▶ [Directions for this task] Transcribe the records below exactly as written, from the opening line through the line that contains "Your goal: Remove".

Stored dataset items

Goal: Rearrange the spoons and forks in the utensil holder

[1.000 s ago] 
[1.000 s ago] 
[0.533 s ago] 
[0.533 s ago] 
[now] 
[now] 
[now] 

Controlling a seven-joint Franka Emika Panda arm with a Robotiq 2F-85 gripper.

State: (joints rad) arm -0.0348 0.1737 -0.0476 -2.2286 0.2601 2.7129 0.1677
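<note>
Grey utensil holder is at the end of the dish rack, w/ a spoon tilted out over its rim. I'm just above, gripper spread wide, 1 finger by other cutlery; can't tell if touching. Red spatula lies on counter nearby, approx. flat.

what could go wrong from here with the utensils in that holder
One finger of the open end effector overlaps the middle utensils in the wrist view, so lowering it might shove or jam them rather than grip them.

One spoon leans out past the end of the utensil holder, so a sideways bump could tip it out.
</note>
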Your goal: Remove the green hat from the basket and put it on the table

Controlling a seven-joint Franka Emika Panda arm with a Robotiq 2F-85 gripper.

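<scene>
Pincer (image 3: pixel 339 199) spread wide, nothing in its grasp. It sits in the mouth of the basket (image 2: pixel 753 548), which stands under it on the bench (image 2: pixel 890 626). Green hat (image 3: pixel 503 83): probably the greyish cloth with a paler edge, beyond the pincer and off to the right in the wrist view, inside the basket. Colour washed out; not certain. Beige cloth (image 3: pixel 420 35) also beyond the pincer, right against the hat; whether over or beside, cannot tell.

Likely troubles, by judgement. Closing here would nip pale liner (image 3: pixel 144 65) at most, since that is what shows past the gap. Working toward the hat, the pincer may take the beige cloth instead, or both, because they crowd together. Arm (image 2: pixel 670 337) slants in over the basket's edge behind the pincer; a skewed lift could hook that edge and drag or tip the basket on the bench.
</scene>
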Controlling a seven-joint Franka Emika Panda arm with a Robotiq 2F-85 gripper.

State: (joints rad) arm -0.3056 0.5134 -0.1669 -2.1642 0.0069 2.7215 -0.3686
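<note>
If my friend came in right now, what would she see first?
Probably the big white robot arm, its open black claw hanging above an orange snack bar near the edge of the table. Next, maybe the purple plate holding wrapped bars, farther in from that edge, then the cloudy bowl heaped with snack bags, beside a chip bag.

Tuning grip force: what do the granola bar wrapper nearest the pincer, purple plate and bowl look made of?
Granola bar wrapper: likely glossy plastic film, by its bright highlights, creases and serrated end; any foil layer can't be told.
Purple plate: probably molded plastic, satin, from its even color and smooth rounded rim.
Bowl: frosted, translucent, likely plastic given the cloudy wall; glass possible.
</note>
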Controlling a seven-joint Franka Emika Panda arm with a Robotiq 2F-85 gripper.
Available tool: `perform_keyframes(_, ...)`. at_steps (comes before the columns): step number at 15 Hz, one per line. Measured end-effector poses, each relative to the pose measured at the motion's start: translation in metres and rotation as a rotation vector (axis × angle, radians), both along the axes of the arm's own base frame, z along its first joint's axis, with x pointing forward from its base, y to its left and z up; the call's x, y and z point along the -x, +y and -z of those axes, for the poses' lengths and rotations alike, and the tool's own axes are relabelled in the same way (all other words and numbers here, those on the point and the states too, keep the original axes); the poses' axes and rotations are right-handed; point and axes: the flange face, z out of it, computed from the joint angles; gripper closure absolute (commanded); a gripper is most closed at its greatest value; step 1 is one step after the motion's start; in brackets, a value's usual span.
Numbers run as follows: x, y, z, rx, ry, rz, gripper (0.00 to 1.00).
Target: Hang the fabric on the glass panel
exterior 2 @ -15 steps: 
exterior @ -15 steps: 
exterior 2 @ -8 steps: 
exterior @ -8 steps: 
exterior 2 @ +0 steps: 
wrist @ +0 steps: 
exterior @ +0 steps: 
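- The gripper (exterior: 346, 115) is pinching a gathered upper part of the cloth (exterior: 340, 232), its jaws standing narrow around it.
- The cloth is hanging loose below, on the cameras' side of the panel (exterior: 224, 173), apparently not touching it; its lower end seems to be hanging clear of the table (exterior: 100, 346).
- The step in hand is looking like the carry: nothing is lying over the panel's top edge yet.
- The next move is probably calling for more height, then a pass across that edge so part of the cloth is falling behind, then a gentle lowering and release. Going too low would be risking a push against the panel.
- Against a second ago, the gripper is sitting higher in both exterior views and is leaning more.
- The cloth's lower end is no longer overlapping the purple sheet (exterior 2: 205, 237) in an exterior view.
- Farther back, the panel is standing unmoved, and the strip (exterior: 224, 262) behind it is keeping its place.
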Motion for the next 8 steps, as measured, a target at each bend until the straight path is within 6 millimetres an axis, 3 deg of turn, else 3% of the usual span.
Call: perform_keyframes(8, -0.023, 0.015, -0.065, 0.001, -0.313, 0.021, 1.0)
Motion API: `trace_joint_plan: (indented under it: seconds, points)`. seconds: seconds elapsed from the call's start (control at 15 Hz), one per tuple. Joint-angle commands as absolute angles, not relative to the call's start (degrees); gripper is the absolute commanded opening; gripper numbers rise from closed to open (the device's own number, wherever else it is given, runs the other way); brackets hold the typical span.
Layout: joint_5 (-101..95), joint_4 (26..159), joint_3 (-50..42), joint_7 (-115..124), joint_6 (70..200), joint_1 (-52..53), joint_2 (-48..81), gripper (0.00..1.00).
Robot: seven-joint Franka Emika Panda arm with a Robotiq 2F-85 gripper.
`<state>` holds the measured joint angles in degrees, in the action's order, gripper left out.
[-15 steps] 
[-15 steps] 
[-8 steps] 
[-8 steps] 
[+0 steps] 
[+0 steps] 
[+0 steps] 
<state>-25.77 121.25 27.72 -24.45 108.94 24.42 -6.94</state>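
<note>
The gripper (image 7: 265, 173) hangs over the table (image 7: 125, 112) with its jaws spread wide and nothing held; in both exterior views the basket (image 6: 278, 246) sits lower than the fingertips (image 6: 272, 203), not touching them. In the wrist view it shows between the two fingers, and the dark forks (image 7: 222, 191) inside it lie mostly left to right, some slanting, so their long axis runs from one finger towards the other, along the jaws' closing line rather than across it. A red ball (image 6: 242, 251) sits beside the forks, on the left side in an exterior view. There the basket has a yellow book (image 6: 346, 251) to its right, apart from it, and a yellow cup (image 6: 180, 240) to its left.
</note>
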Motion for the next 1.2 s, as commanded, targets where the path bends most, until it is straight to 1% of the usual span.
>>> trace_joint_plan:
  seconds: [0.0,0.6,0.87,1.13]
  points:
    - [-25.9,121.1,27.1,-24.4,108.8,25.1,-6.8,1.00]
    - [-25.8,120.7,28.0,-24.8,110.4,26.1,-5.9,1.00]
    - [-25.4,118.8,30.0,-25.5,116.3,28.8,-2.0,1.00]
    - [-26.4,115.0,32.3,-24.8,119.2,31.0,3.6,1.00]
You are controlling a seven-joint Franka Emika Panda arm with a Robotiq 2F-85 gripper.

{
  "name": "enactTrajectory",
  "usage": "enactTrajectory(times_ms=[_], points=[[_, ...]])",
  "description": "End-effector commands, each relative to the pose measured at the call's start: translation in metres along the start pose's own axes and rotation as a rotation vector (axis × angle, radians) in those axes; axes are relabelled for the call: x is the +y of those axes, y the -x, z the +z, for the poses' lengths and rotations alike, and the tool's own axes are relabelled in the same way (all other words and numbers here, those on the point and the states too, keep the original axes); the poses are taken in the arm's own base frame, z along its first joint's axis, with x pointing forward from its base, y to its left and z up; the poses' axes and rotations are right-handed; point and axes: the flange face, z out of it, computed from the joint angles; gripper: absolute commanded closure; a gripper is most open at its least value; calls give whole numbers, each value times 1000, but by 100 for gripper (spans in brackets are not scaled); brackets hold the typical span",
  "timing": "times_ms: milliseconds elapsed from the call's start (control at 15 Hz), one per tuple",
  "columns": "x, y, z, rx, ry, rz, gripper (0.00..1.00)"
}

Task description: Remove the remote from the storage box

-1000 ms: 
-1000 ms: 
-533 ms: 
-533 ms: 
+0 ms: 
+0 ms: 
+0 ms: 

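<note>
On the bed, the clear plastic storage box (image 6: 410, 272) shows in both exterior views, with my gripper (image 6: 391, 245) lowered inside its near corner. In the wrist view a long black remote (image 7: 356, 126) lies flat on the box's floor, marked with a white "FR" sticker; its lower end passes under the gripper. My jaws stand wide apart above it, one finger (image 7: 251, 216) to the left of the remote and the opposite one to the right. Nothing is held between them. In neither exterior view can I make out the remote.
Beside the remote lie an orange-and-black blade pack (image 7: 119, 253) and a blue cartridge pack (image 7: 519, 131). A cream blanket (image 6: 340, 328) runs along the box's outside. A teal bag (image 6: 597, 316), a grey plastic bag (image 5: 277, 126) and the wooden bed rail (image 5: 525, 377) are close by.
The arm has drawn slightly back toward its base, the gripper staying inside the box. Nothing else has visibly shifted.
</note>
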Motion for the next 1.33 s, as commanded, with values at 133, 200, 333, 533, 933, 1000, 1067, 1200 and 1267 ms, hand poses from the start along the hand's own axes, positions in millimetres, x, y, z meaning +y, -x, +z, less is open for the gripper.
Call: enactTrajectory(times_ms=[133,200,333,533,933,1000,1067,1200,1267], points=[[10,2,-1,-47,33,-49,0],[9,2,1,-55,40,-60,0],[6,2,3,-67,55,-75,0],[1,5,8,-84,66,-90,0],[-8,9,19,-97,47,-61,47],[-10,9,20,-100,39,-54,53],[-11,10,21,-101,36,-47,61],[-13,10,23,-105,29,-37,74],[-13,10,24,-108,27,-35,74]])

▶ [Exercise response]
Goal: Rearrange the spoons and forks in the utensil holder

[1.000 s ago] 
[1.000 s ago] 
[0.533 s ago] 
[0.533 s ago] 
[now] 
[now] 
[now] 

Controlling a seven-joint Franka Emika Panda arm with a Robotiq 2F-85 gripper.

State: (joints rad) arm -0.0348 0.1737 -0.0476 -2.2286 0.2601 2.7129 0.1677
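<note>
Grey utensil holder is at the end of the dish rack, w/ a spoon tilted out over its rim. I'm just above, gripper spread wide, 1 finger by other cutlery; can't tell if touching. Red spatula lies on counter nearby, approx. flat.

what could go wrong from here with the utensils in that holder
One finger of the open end effector overlaps the middle utensils in the wrist view, so lowering it might shove or jam them rather than grip them.

One spoon leans out past the end of the utensil holder, so a sideways bump could tip it out.
</note>
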Your goal: Remove the green hat from the basket and put it on the table

That concludes the exercise.